The transition from mandate to recommendation applies to all people regardless of their vaccination status, she said.
The California Department of Public Health continues to require masking in higher-risk settings such as public transit, health care facilities, shelters, jails, and long-term care facilities, and the county will follow those requirements.
"We are very encouraged by the progress we have made. We have much less COVID spreading in our community as compared to two weeks ago or even a week ago," Cody said in a statement.
"While indoor masking in public spaces will no longer be required, it still makes sense to do. Wearing a mask is part of working together to protect others, especially the most vulnerable among us."
The county discontinued using local rules for schools and child care settings in mid-2020 and has followed state guidance and rules since that time. On Monday, the state announced that universal masking requirements for those settings will be lifted after March 11, but strongly recommends mask use indoors in these places.
Cody noted that businesses still can require patrons and employees to wear masks indoors.
County health leaders had delayed lifting the mask requirement when other Bay Area counties and the state rolled back the universal mask mandate in mid-February because the county hadn't met its final required public health metric: a seven-day rolling average of new cases at 550 or below for seven consecutive days. (The county already had met its two other metrics of a vaccination rate of 80% of the population and low and stable COVID-19 hospitalizations.)
Cody said on Tuesday the county had now reached sustained and encouraging numbers. Nearly 85% of residents have been vaccinated and nearly 70% have received boosters. The seven-day rolling average of cases has dropped to 350 per day and continues to decrease. Hospitalizations are also stable, with more identified cases of COVID-19 being found while patients are being treated for other conditions rather than as the primary diagnosis.

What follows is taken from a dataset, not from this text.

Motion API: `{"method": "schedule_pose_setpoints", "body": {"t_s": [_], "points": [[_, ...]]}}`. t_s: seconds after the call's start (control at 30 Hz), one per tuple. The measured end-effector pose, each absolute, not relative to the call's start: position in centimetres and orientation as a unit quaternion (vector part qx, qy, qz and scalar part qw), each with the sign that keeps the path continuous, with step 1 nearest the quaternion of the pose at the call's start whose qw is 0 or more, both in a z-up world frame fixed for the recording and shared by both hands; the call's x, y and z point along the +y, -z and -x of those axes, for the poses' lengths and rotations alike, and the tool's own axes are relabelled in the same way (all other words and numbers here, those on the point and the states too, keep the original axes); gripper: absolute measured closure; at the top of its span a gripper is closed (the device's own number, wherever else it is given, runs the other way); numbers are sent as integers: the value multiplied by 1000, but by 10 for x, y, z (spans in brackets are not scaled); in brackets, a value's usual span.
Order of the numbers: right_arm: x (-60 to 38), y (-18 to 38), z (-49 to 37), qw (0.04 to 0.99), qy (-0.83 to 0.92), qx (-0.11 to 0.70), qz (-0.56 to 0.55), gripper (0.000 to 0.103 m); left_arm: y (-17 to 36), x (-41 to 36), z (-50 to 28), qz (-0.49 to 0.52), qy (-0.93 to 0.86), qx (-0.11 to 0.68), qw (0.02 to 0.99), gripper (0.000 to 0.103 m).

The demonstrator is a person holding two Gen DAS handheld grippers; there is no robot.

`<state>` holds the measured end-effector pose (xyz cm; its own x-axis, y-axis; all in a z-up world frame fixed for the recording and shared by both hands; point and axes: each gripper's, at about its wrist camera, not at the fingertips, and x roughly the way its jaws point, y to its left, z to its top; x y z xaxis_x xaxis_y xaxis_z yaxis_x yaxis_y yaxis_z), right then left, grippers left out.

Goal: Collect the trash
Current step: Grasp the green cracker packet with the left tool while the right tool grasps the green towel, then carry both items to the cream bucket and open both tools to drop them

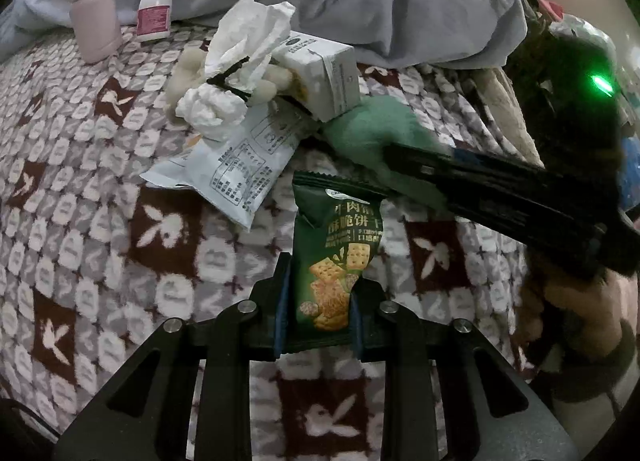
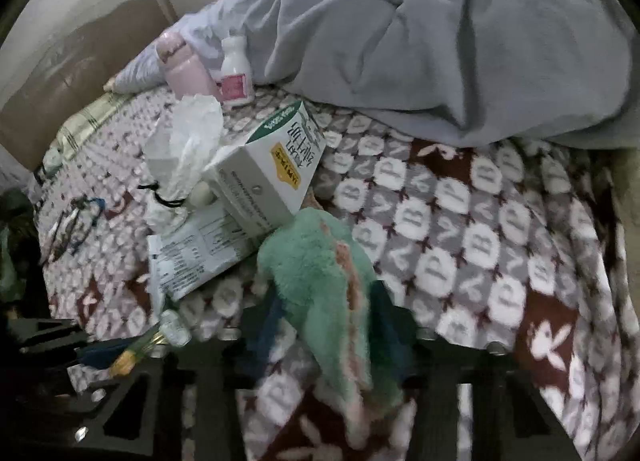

But Cody also warned that the virus is still causing severe illness and deaths. It's still an airborne respiratory virus that has the potential to mutate to another variant and it can still cause large numbers of long COVID-19 cases, in which symptoms and ailments can continue for months.
"Masks are still a very important layer of protection," she said at a press conference on Tuesday morning. "Along with providing additional protection for the most vulnerable individuals and groups, indoor masking, along with vaccines and other layered protections, provides the best defense against long COVID."
Whether the masks will stay off in the long run is an open question, she said.
"It's a balance. At some point we do need to transition in our county (to unmasking)," she said. But "we will have peaks and valleys. We probably will have another peak," as no one knows what variant will emerge or if it will be more contagious or severe.
County leaders advise anyone showing COVID-19 symptoms to get tested right away. Under a local order, health care systems are required to provide a COVID-19 test to patients if they have symptoms or were exposed to someone with COVID-19. For more information on tests, visit sccfreetest.org.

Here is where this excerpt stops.